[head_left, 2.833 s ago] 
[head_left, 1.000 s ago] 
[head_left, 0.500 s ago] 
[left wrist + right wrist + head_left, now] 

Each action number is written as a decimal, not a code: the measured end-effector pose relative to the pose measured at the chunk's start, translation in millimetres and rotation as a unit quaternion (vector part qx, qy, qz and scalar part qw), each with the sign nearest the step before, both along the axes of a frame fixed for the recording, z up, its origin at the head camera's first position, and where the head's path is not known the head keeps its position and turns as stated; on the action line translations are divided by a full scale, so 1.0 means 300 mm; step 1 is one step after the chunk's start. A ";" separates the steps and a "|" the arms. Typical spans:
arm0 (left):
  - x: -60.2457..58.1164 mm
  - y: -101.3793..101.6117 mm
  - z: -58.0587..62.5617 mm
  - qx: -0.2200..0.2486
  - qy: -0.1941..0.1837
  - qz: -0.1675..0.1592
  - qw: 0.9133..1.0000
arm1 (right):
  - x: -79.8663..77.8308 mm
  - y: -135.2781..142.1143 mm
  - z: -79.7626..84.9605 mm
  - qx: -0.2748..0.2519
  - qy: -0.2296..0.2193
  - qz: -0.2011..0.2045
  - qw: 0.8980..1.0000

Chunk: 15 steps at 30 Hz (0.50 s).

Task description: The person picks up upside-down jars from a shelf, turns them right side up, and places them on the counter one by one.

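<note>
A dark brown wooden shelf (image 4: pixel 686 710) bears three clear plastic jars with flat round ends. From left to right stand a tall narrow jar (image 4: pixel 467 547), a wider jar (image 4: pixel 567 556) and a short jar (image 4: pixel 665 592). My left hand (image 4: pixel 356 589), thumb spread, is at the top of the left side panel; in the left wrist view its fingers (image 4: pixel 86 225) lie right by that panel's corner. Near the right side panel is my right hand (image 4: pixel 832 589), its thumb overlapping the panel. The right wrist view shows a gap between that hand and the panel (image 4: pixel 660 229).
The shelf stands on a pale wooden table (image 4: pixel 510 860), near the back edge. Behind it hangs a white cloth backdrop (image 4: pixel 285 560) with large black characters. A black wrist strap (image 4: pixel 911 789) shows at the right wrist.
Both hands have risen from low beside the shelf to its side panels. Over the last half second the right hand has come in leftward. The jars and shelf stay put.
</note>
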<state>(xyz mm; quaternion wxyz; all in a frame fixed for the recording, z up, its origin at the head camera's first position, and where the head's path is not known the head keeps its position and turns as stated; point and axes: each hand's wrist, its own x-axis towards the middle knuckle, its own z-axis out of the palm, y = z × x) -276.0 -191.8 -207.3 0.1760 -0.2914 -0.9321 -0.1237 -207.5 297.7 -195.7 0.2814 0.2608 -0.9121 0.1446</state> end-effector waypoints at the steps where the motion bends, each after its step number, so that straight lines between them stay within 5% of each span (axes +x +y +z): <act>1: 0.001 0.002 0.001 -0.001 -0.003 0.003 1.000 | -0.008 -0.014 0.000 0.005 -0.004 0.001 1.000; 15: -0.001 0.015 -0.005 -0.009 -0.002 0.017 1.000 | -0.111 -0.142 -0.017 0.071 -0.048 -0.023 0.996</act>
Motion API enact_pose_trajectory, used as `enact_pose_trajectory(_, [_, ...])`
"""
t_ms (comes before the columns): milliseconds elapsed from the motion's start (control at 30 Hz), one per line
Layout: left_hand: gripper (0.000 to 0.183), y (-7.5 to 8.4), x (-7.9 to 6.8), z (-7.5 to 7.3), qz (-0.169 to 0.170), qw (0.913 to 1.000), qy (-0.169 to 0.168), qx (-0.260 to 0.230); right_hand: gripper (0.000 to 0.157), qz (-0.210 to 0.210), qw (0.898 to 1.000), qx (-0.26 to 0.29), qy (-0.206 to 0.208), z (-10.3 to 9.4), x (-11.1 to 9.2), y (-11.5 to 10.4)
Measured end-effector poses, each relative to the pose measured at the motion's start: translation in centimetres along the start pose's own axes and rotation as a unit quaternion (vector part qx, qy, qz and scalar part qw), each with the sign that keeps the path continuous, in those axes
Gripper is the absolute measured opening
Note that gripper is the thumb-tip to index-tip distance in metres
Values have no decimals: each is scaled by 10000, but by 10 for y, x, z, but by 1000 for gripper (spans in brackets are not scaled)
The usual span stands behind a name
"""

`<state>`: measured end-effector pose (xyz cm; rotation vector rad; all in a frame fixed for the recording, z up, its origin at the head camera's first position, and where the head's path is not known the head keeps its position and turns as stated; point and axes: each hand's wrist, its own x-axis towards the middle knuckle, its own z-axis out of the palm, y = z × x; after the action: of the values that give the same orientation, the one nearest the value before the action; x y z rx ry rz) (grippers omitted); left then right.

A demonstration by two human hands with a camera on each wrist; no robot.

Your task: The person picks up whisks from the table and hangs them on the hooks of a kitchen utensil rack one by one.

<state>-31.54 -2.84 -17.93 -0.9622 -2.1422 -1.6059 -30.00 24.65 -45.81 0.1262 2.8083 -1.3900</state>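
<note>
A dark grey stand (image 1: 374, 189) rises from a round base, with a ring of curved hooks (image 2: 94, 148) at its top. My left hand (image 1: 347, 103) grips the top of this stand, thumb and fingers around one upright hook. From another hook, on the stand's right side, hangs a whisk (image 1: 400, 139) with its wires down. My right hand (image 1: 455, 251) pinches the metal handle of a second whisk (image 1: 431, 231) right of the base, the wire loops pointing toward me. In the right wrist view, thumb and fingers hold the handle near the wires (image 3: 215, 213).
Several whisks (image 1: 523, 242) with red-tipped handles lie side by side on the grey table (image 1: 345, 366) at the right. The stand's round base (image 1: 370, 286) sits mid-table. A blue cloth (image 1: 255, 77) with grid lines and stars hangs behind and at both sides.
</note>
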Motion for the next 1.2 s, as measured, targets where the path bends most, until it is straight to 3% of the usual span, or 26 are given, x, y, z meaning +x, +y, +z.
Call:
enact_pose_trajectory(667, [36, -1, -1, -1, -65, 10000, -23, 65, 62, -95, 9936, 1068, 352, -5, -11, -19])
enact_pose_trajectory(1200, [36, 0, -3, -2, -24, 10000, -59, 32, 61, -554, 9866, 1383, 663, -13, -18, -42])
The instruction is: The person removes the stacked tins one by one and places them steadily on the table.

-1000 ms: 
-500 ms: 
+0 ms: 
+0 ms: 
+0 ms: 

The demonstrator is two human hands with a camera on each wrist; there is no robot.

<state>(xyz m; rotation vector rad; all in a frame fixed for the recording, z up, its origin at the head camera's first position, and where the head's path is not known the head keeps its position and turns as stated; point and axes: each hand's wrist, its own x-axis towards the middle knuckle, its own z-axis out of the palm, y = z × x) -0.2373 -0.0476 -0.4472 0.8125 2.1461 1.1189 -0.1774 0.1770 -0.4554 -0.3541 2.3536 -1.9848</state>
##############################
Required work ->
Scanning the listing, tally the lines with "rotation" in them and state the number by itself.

Your response ->
4